Quantification of TM-1 cell transduction by microscopy and qPCR. TM-1 cells were left untreated, pretreated with MG132 solvent only, or pretreated with various concentrations of MG132 for 1 hour followed by transduction with FIV.GFP. The final DMSO concentration was adjusted to 0.5% in all samples. (A) The percentage of GFP+ cells as determined by counting the cells in five random microscope fields at a magnification of ×40. A minimum of 250 total cells were counted for each condition in a masked fashion and the experiment was done twice. (B) qPCR of total cellular DNA isolated from parallel cultures with primers for copGFP normalized to β-actin. Note that the assay measures both integrated and episomal vector DNA. Asterisks indicate P < 0.05 compared to the FIV.GFP sample only.

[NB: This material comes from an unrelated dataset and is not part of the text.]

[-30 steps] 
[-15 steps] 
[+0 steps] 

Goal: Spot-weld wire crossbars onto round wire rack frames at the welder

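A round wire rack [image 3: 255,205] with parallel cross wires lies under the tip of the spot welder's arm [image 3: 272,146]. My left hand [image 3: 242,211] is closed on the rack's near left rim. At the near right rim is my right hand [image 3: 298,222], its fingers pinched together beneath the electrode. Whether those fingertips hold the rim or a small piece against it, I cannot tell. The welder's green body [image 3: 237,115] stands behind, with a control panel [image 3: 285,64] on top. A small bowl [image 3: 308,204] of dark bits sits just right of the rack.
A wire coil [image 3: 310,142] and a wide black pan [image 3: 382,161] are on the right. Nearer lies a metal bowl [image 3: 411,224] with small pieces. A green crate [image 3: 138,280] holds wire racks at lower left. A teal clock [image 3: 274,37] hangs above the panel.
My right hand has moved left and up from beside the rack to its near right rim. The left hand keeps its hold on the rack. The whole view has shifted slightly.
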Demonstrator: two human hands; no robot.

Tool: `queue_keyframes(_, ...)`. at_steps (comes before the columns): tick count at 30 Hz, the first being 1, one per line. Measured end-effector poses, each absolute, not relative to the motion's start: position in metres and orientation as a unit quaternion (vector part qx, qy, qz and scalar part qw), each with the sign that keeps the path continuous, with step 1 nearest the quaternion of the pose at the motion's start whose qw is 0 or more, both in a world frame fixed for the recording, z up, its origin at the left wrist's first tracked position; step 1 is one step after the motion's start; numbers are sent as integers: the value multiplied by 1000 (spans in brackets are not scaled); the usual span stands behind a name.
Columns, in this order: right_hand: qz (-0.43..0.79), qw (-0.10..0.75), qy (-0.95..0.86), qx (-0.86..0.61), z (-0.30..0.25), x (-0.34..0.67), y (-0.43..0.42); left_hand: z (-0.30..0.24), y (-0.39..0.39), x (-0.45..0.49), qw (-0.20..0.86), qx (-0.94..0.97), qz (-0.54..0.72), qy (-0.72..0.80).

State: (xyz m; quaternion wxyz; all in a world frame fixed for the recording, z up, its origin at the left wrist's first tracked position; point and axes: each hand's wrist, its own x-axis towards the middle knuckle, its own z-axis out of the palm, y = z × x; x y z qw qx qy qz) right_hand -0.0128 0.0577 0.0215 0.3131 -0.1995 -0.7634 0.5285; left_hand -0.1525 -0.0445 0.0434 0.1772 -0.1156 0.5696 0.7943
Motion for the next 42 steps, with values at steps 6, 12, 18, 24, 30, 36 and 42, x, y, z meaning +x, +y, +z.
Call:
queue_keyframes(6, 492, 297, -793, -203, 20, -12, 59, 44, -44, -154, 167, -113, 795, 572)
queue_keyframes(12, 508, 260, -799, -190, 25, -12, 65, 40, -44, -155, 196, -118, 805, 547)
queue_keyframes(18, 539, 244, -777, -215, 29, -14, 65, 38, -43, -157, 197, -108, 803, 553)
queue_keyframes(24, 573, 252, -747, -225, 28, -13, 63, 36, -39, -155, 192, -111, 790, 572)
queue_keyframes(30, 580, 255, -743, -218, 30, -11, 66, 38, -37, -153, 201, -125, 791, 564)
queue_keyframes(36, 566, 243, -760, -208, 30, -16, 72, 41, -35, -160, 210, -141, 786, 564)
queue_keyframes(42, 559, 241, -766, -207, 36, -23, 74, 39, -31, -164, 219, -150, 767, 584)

The experiment was done twice and the results were averaged.

Figure 3

Quantitative analysis of FIV.mCherry transduction efficiency in TM-1 cells using flow cytometry. (A) The percentage of mCherry-positive cells in control and MG132-treated TM-1 cells. (B) Quantitative PCR determination of FIV.mCherry vector DNA normalized to β-actin in control and MG132-treated TM-1 cells. Note that this does not represent vector genomes per cell. (C) The percentage of cells that were alive in control and MG132-treated TM-1 cells as determined by DAPI staining. Asterisks indicate significantly different from the FIV.mCherry-only sample (*P < 0.05). All studies were done twice and the results were averaged.

Figure 4

FIV.GFP transduction in the trabecular meshwork of MOCAS. (A, B) Representative examples of GFP expression in FIV.GFP-transduced trabecular meshwork of MOCAS that were used for quantification of GFP signal. (A) Control eye, 0.5% DMSO + FIV.GFP; (B) 20 μM MG132 + 0.5% DMSO + FIV.GFP. Note the wider expression band in the eye treated with 20 μM MG132 (B) compared to control eye (A) that was treated only with 0.5% DMSO and FIV.GFP. Images (×20) were taken with a Zeiss AxioVert 200M inverted fluorescence microscope. (C) Quantification of GFP density in the trabecular meshwork of MOCAS determined using ImageJ and AxioVision Rel. 4.8. (D) Quantitative PCR determination of GFP vector DNA normalized to β-actin in transduced TM segments. Asterisks indicate significantly different (P < 0.05) from control (FIV.GFP + DMSO) or baseline (FIV.GFP only).

Figure 5

Localization of lentiviral-mediated transduction. MOCAS were treated with 20 μM MG132 for 1 hour, then transduced with 2 × 10⁷ units of FIV.GFP. Sections were stained with antibody to copGFP (Alexa 488 fluorophore) to localize transduced cells and anti-CD31 antibody (Cy3 fluorophore) to identify Schlemm's canal cells. Nuclei (blue) were stained with DAPI. Note that transduction occurred only in the TM.